> **Task statement**: Repeat, exactly as written, all of the entries, but not their pictures.

+++ Data to process

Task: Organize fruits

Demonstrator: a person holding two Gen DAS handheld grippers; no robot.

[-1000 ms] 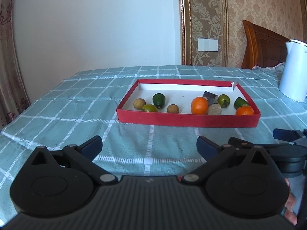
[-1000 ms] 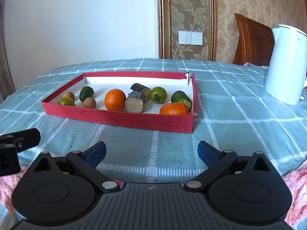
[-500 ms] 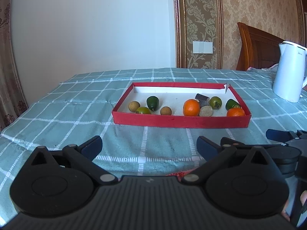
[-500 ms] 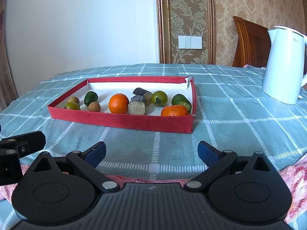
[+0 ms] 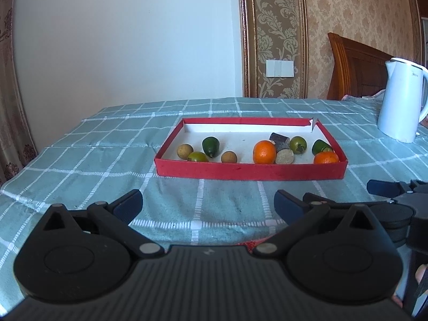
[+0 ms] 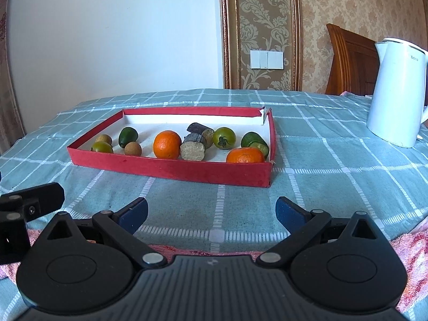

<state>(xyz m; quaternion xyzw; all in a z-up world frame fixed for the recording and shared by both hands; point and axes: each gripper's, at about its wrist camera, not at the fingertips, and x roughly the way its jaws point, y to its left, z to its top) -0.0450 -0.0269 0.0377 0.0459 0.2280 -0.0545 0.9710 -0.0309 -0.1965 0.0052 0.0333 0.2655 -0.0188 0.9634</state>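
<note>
Both tools are parked low over the near edge of the desk, well short of the fruit. The left tool [image 5: 208, 200] has its blue-tipped fingers spread wide with nothing between them, and the right tool [image 6: 211, 210] is the same, wide apart and empty. From the left wrist view you can catch the right one poking in at the right edge, and the right wrist view shows a bit of the left one at its left edge, so they sit side by side.

All the fruit sits in a shallow red tray [image 6: 171, 169] with a white inside, resting flat on the teal checked tablecloth [image 6: 334, 187]. Going from its left end: two little brown round fruits [image 6: 133, 149], a small green one [image 6: 102, 147] tucked in the near left corner, and a dark green pear-shaped one [image 6: 127, 136] behind them. Around the middle there's a big orange [image 6: 167, 144] right beside two dark cut cylinder chunks [image 6: 193, 147], the near one showing its pale cut face. Just right of those is a green tomato [image 6: 224, 137], then another dark green fruit [image 6: 254, 141] against the right wall, with a second orange [image 6: 244, 155] in the near right corner in front of it.

A white kettle [image 6: 396, 93] stands off to the right, well apart from the tray. Something pinkish and patterned [image 6: 409, 251] shows along the near edge by the right tool, can't tell what it is.
</note>
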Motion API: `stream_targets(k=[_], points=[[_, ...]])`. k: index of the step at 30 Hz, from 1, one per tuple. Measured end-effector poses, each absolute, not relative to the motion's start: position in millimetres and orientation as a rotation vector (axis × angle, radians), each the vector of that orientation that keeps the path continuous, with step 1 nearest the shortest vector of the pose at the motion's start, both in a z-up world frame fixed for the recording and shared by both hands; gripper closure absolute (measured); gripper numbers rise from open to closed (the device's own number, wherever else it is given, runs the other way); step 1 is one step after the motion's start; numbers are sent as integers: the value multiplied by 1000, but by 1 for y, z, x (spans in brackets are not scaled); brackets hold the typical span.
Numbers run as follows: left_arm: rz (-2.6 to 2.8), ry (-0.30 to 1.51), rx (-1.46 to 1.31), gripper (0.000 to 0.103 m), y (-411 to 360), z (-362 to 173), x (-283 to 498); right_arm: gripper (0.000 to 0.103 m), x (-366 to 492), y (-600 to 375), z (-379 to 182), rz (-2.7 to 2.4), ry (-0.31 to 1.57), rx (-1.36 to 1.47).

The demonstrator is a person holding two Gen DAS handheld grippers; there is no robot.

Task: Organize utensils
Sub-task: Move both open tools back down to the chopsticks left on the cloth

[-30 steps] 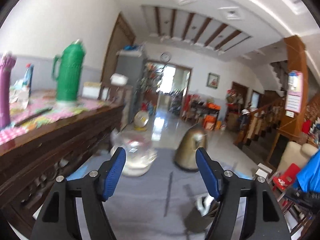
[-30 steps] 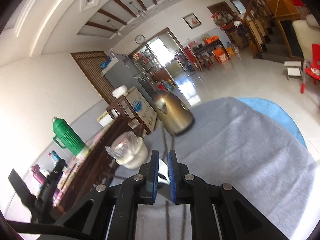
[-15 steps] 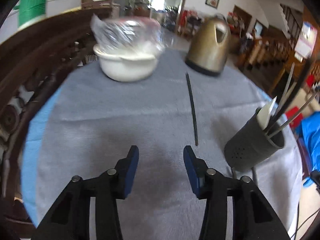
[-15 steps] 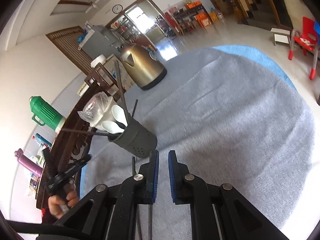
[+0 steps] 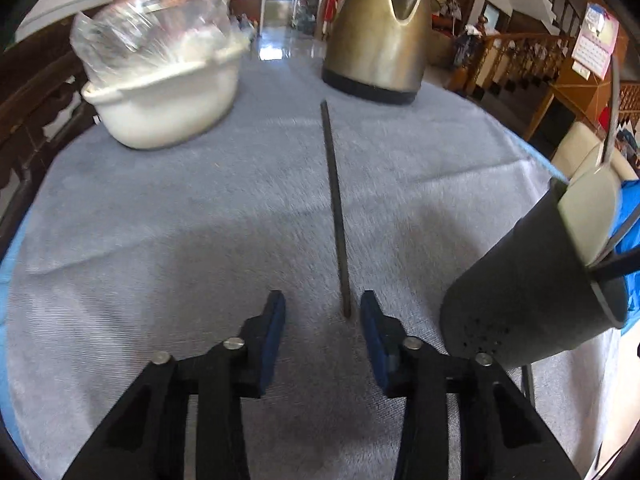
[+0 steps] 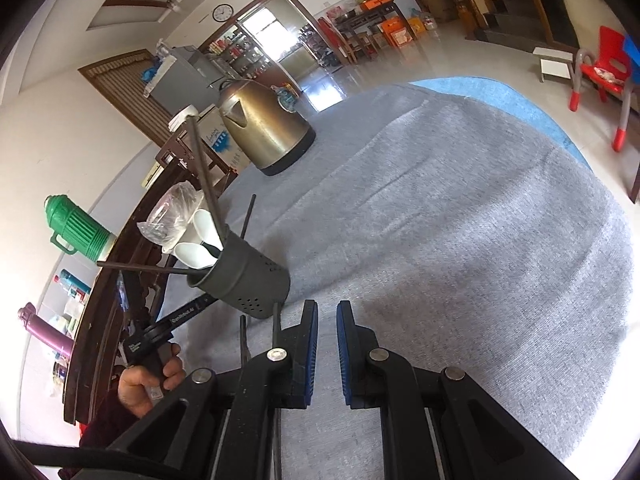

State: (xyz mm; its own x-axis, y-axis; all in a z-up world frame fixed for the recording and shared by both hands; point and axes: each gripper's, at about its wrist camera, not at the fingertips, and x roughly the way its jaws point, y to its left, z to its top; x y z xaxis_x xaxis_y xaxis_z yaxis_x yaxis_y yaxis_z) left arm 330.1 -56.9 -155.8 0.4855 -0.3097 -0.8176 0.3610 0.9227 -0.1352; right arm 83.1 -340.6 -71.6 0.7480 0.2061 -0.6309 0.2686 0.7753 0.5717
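Closing in with the left gripper, jaws just narrowing and half-wide, nothing gripped. Lone chopstick flat on the table, near tip between the pads, long axis pointing to the far edge. Right gripper nearly shut, empty, beside the utensil holder.

Left tool angled downward, jaws just closing yet apart; right tool nearly shut, empty.
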Motion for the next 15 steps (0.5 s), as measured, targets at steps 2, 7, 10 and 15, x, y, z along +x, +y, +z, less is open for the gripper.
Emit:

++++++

> **Result for this task**:
Task: Organize fruits

Demonstrator: a person holding two Gen DAS handheld grippers; no robot.

[-1000 ms] 
[-1000 ms] 
[-500 ms] 
[-500 ms] 
[+0 ms] 
[+0 ms] 

<state>(xyz m; quaternion xyzw; all in a z-up world frame fixed for the recording and shared by both hands; point and axes: each gripper's, at about its wrist camera, not at the fingertips, and x roughly the way its jaws point, y to its left, z to its top) -0.0450 -0.0269 0.0377 0.0459 0.2280 -0.0545 0.9710 -0.0309 -0.1965 0.0052 0.0333 0.2655 -0.0188 0.9634</state>
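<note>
Both tools are parked low over the near edge of the desk, well short of the fruit. The left tool [image 5: 208, 200] has its blue-tipped fingers spread wide with nothing between them, and the right tool [image 6: 211, 210] is the same, wide apart and empty. From the left wrist view you can catch the right one poking in at the right edge, and the right wrist view shows a bit of the left one at its left edge, so they sit side by side.

All the fruit sits in a shallow red tray [image 6: 171, 169] with a white inside, resting flat on the teal checked tablecloth [image 6: 334, 187]. Going from its left end: two little brown round fruits [image 6: 133, 149], a small green one [image 6: 102, 147] tucked in the near left corner, and a dark green pear-shaped one [image 6: 127, 136] behind them. Around the middle there's a big orange [image 6: 167, 144] right beside two dark cut cylinder chunks [image 6: 193, 147], the near one showing its pale cut face. Just right of those is a green tomato [image 6: 224, 137], then another dark green fruit [image 6: 254, 141] against the right wall, with a second orange [image 6: 244, 155] in the near right corner in front of it.

A white kettle [image 6: 396, 93] stands off to the right, well apart from the tray. Something pinkish and patterned [image 6: 409, 251] shows along the near edge by the right tool, can't tell what it is.
</note>
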Motion API: `stream_targets(k=[_], points=[[_, ...]])`. k: index of the step at 30 Hz, from 1, one per tuple. Measured end-effector poses, each absolute, not relative to the motion's start: position in millimetres and orientation as a rotation vector (axis × angle, radians), each the vector of that orientation that keeps the path continuous, with step 1 nearest the shortest vector of the pose at the motion's start, both in a z-up world frame fixed for the recording and shared by both hands; gripper closure absolute (measured); gripper numbers rise from open to closed (the device's own number, wherever else it is given, runs the other way); step 1 is one step after the motion's start; numbers are sent as integers: the value multiplied by 1000, but by 1 for y, z, x (spans in brackets are not scaled); brackets hold the typical span.
Numbers run as follows: left_arm: rz (-2.6 to 2.8), ry (-0.30 to 1.51), rx (-1.46 to 1.31), gripper (0.000 to 0.103 m), y (-411 to 360), z (-362 to 173), x (-283 to 498); right_arm: gripper (0.000 to 0.103 m), x (-366 to 492), y (-600 to 375), z (-379 to 182), rz (-2.7 to 2.4), ry (-0.31 to 1.57), rx (-1.36 to 1.47).

The demonstrator is a person holding two Gen DAS handheld grippers; there is no robot.

Task: Organize utensils
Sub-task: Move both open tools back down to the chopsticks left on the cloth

[-30 steps] 
[-30 steps] 
[-15 steps] 
[-15 steps] 
[+0 steps] 
[+0 steps] 

State: (xyz mm; its own x-axis, y-axis; all in a z-up world frame fixed for the recording and shared by both hands; point and axes: each gripper's, at about its wrist camera, not at the fingertips, and x roughly the way its jaws point, y to its left, z to its top; x y z xaxis_x xaxis_y xaxis_z yaxis_x yaxis_y yaxis_z) left arm 330.1 -56.9 -155.8 0.4855 -0.3097 -0.8176 0.3610 0.9227 -0.1352; right arm 83.1 -340.6 -71.6 0.7480 0.2061 -0.6309 0.2686 0.7753 0.5717
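Closing in with the left gripper, jaws just narrowing and half-wide, nothing gripped. Lone chopstick flat on the table, near tip between the pads, long axis pointing to the far edge. Right gripper nearly shut, empty, beside the utensil holder.

Left tool angled downward, jaws just closing yet apart; right tool nearly shut, empty.
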Motion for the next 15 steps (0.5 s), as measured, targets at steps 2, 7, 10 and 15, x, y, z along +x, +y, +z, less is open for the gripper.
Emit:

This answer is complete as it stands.